As pessoas se tratam como objetos e se vendem e se deixam comprar como se estivessem a postos em enorme prateleiras de mercado, com seus dotes, estudos, decotes e músculos sobressaltados, numa vaidade que não tem absolutamente nada a ver com princípios e moral. 
Aliás, princípios e moral, que se mostram apenas em frases bem construídas, seja com aspas ou sem, em rede social, em pequenos textos que são engolidos diariamente como marketing numa dessas exposições de business center que os relacionamentos tornaram-se.

Sobra gente que fala bonito, que sorri em foto. 
Sobra gente que tem interesse e falta gente interessante.

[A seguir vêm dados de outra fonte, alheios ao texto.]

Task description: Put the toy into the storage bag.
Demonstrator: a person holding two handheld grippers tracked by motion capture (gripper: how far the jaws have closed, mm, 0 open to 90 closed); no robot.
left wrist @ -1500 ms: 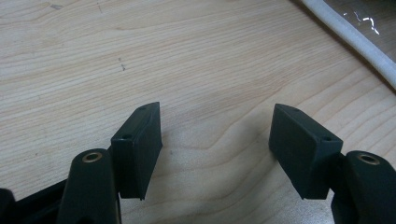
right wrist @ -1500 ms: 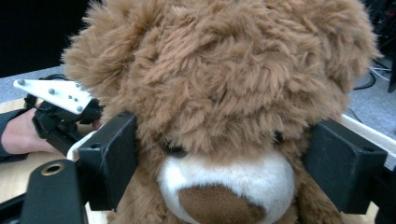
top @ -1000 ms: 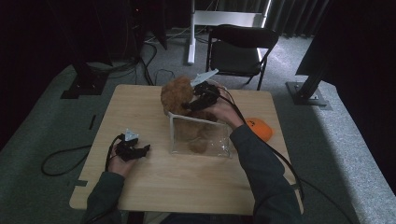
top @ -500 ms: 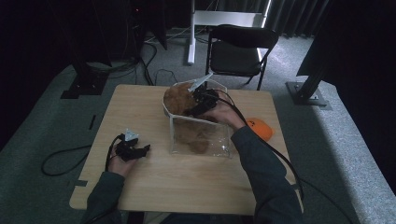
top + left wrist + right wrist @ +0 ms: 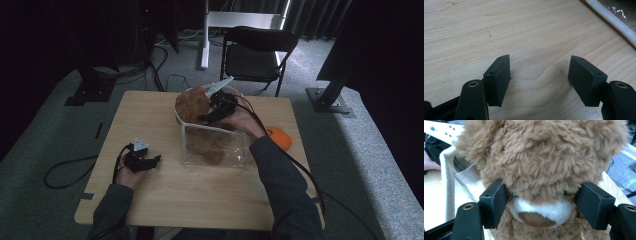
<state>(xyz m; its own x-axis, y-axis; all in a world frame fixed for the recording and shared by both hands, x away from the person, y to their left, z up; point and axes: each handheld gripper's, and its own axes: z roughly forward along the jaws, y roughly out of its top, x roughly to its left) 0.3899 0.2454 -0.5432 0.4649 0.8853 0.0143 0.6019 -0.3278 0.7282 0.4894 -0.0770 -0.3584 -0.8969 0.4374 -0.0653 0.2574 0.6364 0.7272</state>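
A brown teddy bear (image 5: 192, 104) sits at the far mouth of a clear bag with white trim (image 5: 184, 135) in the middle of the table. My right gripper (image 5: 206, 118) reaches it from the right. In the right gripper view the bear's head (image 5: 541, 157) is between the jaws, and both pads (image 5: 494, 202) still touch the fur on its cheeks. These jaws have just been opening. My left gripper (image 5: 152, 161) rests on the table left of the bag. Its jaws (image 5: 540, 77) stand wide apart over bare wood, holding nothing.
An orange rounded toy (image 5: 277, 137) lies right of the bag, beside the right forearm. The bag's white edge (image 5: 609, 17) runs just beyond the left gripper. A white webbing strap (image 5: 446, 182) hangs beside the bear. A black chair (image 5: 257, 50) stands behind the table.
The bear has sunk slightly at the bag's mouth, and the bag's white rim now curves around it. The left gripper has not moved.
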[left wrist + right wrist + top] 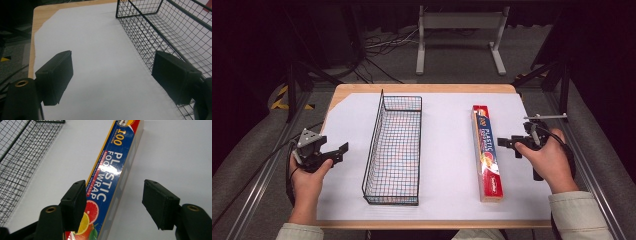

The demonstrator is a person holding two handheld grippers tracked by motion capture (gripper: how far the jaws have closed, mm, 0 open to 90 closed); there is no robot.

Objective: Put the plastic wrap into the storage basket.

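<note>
A long red and blue plastic food wrap box [486, 151] lies lengthwise on the white sheet at the right. A black wire basket [395, 145] stands empty in the middle. My right gripper [503, 143] is open just right of the box, jaws pointing at it. In the right gripper view the box [110, 182] runs up between the open jaws, nearer the left one, with the gripper [115, 203] above it. My left gripper [343, 149] is open left of the basket. In the left gripper view its jaws [112, 77] stand wide apart over bare sheet, the basket wall [150, 42] beside the right jaw.
The white sheet [447, 200] covers most of a wooden table [362, 88]. A white metal stand [459, 37] and cables lie on the floor beyond the far edge. Grey rails run along both sides of the table.
</note>
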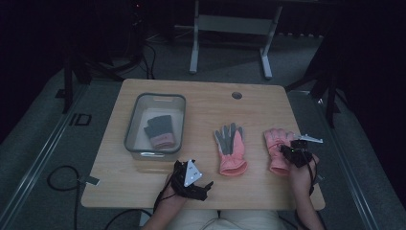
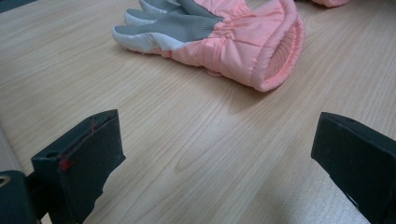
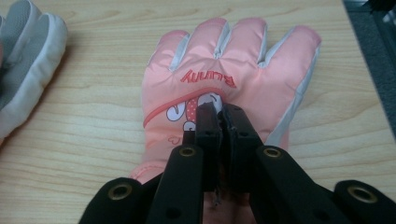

Faltam olhares de verdade, daqueles que enxergam a alma e dentro dela toda a felicidade e angústia que um ser humano é composto por.
Falta encontrar defeitos e aceitá-los sabendo que o outro também o faz.
Falta olhar para dentro, e buscar no íntimo concreto a própria verdade e descobrir com ela o que se quer do mundo e do outro, antes de sair por aí usando quem quer que seja como apoio ou muleta para  uma falta de estrutura.
Falta coragem de encontrar nessa intimidade os defeitos homéricos e entender que não existe perfeição nem mesmo naquela pessoa que se acorda todos os dias vestindo a pele.
Falta vontade de corrigir os erros e sobra muita indecência em apontar no mundo o que impede a melhora individual.
Falta olhar para o restante do que não nos veste como seres tão necessitados quanto nós e entender que dentro de cada um existe uma guerra que é vencida todos os dias ao fechar os olhos ao anoitecer (e entender que a guerra acontece todos os dias).
Falta respeitar a intimidade, dignidade, dificuldade que a história do outro carrega.
Falta aprender a perceber o quanto mudamos os caminhos, a história, o sentido e tantas outras percepções, com uma frase, uma atitude, um instante qualquer que nos envolvemos.
Falta mesmo é responsabilidade por tudo que se pode causar na vida do outro onde bate um coração com um histórico diferente do nosso.  

Falta gente de carne, osso e alma.

Ou falta um aplicativo que detecte uma pessoa que seja verdadeira.